DATA SHOWN START
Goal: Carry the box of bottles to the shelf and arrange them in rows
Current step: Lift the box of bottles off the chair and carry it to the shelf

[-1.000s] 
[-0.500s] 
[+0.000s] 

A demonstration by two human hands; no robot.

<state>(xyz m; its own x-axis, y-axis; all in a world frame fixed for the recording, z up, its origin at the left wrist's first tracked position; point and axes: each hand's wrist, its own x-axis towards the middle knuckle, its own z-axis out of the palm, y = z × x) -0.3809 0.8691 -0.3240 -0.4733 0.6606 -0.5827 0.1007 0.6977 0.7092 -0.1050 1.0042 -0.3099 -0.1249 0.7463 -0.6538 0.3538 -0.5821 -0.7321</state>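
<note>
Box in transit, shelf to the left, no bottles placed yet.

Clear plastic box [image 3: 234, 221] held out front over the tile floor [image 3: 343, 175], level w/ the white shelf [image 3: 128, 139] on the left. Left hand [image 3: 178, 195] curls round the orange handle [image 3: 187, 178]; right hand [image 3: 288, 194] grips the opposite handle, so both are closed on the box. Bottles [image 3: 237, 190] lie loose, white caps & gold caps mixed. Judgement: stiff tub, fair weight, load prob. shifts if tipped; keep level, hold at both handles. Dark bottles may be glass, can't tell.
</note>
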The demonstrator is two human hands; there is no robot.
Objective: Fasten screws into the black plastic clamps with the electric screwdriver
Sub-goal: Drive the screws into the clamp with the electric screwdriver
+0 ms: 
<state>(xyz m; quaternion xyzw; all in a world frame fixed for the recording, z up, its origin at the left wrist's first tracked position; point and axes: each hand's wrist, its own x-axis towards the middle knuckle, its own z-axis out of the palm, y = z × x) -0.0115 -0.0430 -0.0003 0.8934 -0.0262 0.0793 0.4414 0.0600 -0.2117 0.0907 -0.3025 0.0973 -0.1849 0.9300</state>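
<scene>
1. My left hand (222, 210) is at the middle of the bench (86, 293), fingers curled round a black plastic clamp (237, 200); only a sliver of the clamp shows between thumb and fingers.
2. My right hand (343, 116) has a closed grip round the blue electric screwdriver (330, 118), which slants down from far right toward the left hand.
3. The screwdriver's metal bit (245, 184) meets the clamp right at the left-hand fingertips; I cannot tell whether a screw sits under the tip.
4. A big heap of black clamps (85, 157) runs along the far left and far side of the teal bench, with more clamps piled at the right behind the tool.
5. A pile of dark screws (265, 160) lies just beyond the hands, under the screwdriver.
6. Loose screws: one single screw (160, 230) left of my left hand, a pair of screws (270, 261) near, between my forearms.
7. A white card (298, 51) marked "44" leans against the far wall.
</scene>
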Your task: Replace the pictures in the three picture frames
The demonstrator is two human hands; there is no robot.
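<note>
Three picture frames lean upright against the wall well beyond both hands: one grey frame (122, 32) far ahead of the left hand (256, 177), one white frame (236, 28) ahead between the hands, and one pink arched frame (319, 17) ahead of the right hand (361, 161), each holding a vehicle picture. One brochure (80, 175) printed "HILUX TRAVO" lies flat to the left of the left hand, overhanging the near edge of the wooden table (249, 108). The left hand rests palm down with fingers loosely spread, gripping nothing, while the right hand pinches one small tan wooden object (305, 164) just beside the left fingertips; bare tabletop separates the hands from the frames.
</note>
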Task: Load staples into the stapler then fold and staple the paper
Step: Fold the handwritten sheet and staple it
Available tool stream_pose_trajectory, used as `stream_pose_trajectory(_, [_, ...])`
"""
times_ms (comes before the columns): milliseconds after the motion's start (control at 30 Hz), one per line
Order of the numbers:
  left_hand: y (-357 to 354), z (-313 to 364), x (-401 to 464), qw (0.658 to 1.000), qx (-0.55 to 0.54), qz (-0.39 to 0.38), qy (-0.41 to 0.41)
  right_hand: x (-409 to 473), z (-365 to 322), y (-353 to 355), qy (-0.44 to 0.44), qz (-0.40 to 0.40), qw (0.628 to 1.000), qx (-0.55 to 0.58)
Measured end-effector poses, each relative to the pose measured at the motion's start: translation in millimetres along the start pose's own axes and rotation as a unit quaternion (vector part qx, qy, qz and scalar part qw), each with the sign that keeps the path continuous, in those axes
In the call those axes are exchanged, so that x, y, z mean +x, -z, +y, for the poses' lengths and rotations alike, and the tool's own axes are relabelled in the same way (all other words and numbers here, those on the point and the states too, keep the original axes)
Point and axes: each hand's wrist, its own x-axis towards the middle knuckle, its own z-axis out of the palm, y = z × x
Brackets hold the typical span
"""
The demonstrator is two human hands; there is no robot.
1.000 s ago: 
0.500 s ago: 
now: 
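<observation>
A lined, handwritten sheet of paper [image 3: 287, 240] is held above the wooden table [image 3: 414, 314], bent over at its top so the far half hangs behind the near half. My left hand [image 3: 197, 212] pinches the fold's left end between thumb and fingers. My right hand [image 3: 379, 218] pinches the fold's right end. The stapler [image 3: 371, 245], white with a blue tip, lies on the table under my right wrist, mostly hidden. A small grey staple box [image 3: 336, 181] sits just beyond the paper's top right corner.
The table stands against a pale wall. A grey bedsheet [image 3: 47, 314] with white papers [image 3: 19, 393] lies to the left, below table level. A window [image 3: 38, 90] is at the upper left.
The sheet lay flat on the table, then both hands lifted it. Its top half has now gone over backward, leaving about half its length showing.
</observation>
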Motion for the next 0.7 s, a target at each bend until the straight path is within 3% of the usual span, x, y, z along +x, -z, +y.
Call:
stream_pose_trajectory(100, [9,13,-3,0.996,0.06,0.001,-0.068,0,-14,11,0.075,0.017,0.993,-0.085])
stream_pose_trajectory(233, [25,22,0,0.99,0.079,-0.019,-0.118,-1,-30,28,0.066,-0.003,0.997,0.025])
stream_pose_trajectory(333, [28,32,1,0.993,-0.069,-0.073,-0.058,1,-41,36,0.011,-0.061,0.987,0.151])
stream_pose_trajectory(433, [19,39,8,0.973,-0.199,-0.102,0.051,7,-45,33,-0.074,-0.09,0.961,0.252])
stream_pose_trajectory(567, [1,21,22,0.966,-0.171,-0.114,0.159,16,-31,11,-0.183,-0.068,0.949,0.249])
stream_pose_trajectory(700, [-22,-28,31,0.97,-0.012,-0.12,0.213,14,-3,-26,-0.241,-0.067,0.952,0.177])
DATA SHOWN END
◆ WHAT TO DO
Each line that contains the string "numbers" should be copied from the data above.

◆ RESULT OF THIS EXERCISE
Order of the numbers:
In the call those axes are exchanged, so that x, y, z mean +x, -z, +y, for the poses' lengths and rotations alike, and the tool's own axes are relabelled in the same way (all other words and numbers here, those on the point and the states too, keep the original axes)

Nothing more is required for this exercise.